Overview of Azure Service Fabric

Azure Service Fabric is a distributed systems platform that makes it easy to package, deploy, and manage scalable and reliable microservices and containers. Service Fabric also addresses the significant challenges in developing and managing cloud native applications.

A key differentiator of Service Fabric is its strong focus on building stateful services. You can use the Service Fabric programming model or run containerized stateful services written in any language or code. You can create Service Fabric clusters anywhere, including Windows Server and Linux on premises and other public clouds, in addition to Azure.
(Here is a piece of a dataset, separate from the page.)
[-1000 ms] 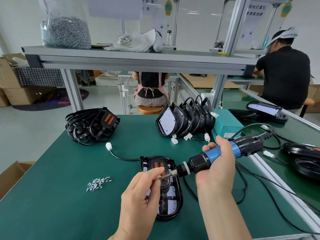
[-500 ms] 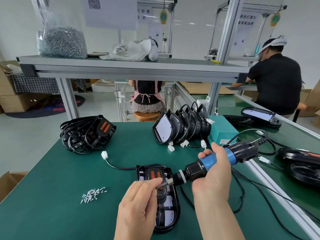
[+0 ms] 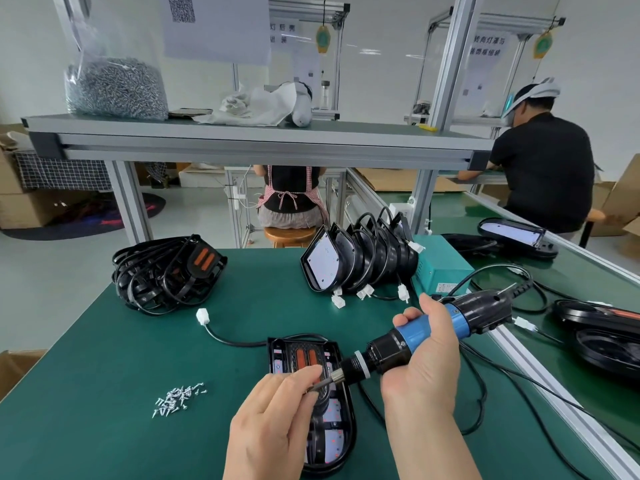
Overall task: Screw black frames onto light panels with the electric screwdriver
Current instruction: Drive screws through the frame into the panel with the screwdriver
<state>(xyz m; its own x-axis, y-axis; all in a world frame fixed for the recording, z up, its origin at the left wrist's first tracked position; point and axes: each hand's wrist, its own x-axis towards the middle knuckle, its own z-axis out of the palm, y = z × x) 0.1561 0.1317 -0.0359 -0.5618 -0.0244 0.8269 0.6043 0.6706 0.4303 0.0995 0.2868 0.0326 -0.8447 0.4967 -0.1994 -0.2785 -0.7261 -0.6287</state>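
Black oval-framed light panel (image 3: 332, 441), flat near the front edge of the green worktop (image 3: 104, 427), centre. Blue-and-black electric screwdriver (image 3: 415, 331) slants over it, right hand (image 3: 426, 368) wrapped round the barrel. Left hand (image 3: 273, 420), fingers (image 3: 304, 379) pinching the bit tip, probably seating a screw. Loose silver screws (image 3: 178, 400) front-left, within reach.

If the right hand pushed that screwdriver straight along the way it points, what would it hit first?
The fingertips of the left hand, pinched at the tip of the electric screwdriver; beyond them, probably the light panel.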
The Service Fabric platform provides lifecycle management, availability, orchestration, programming models, health and monitoring, dev and ops tooling, and autoscaling--in Azure, on premises, in other clouds, and on your dev machine

Service Fabric powers many Microsoft services today, including Azure SQL Database, Azure Cosmos DB, Cortana, Microsoft Power BI, Microsoft Intune, Azure Event Hubs, Azure IoT Hub, Dynamics 365, Skype for Business, and many core Azure services.

Container orchestration

Service Fabric is Microsoft's container orchestrator for deploying and managing microservices across a cluster of machines, benefiting from the lessons learned running Microsoft services at massive scale. Service Fabric can deploy applications in seconds, at high density with hundreds or thousands of applications or containers per machine. With Service Fabric, you can mix both services in processes and services in containers in the same application.

Learn more about Service Fabric core concepts, programming models, application lifecycle, testing, clusters, and health monitoring.

Stateless and stateful microservices

Service Fabric provides a sophisticated, lightweight runtime that supports stateless and stateful microservices. A key differentiator of Service Fabric is its robust support for building stateful services, either with Service Fabric built-in programming models or containerized stateful services.

Learn more about application scenarios that benefit from Service Fabric stateful services.

Application lifecycle management

Service Fabric provides support for the full application lifecycle and CI/CD of cloud applications including containers: development through deployment, daily monitoring, management, and maintenance, to eventual decommissioning. Service Fabric is integrated with CI/CD tools such as Azure Pipelines, Jenkins, and Octopus Deploy and can be used with any other popular CI/CD tool.

For more information about application lifecycle management, read Application lifecycle. For deploying existing applications to Service Fabric, see Deploy a guest executable.

Any OS, any cloud

You can create clusters for Service Fabric in many environments, including Azure or on premises, on Windows Server or Linux. You can even create clusters on other public clouds. The development environment in the Service Fabric SDK is identical to the production environment, with no emulators involved. In other words, what runs on your local development cluster is what deploys to your clusters in other environments.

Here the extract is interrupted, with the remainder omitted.